私はそのころ、国会の動きを与党側で取材する「国対番」。議員宿舎の玄関に現れた民主党の国会対策委員長、安住淳さんと「サシ」の状態で、朝刊を渡した。その日の審議をどうしのぐか。「(相手が外国籍だったことを)『知らなかった』って言えば終わりだろうけどな」と相手は言い残し、ハイヤーに乗り込んだ。

 それが政権の幕引きのシナリオだった。午前の参院決算委員会。首相は「外国籍の方とは承知していなかった」とその線で答弁したが、野党が許すはずがない。「朝日新聞は菅政権にとどめを刺すつもりか」。ぼやき、恨み言、いらだち。民主党幹部からはそんな声が漏れてきた。

「嵐の前の静けさか」。そう。時計の針がまったりと午後に進んだとき、「嵐」はまだ首相のクビ程度の話だったのだ。

 午後2時46分。

 国会の建物が波打った。

 ミシッ、ミシッときしむ音が聞こえる。ゆっさ、ゆっさと緩慢なリズムで辺りが揺らぎだした。
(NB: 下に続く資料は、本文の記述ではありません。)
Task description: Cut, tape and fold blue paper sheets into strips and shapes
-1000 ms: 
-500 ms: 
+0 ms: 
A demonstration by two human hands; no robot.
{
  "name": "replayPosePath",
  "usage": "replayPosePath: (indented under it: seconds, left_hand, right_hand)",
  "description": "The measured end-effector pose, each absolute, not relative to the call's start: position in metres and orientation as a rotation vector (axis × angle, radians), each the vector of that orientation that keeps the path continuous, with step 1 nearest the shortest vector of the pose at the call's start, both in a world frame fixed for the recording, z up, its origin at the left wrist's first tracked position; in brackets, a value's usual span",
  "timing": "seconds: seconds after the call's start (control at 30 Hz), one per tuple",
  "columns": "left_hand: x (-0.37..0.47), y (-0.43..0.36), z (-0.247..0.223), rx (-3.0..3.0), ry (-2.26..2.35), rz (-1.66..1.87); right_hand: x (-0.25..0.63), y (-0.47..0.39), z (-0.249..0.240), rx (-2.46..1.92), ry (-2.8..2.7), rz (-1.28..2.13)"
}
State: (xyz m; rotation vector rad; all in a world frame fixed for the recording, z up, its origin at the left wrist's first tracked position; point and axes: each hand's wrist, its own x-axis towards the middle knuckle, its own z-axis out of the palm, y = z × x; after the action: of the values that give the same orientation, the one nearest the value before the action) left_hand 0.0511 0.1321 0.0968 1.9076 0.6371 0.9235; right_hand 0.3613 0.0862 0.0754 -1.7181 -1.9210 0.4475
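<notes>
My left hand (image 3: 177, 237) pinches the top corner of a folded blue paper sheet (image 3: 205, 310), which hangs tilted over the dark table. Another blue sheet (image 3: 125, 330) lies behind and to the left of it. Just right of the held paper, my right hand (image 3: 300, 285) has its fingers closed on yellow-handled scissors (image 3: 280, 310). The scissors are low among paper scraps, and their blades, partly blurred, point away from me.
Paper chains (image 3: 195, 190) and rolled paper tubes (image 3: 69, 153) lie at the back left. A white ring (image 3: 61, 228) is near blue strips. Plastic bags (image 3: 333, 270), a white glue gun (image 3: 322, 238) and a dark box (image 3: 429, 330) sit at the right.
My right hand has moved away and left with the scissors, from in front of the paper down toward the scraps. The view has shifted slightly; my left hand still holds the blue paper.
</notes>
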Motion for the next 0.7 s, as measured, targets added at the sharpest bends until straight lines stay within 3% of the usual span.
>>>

 衆院2階の廊下から目の前の民主党国対の部屋に飛び込むと、床に書類が散らかり、職員たちが椅子から立ち上がっている。

 のちに東日本大震災と呼ばれるようになる歴史のページがめくられた。

 衆院と参院それぞれの中庭に池がある。津波を暗示するように水面が波打ち、水があふれ出していた。

 天井を見上げると、シャンデリアがぶら下がった根元に亀裂が走っている。けが人が出ないよう、誰かがその下に立ち入り禁止の赤いコーンを持ってきた。小さいほうの記者室も、資料が散乱している。

「何か起きたらまず写真を」は新聞記者の基本動作だ。衆院と参院を行ったり来たりしながら、目につく端からスマートフォンで撮っていった。

 読売新聞の国対番にあきれられた。

「こんなの撮ったって紙面で使われないよ。ここでこんなに揺れてるんだから、震源近くはもっとすごいことになっている」

 その一言でようやく我に返った。建物の屋上で救助を待つ人々、津波から逃げ惑う人々。まもなくテレビにはそんな姿が映し出されることになる。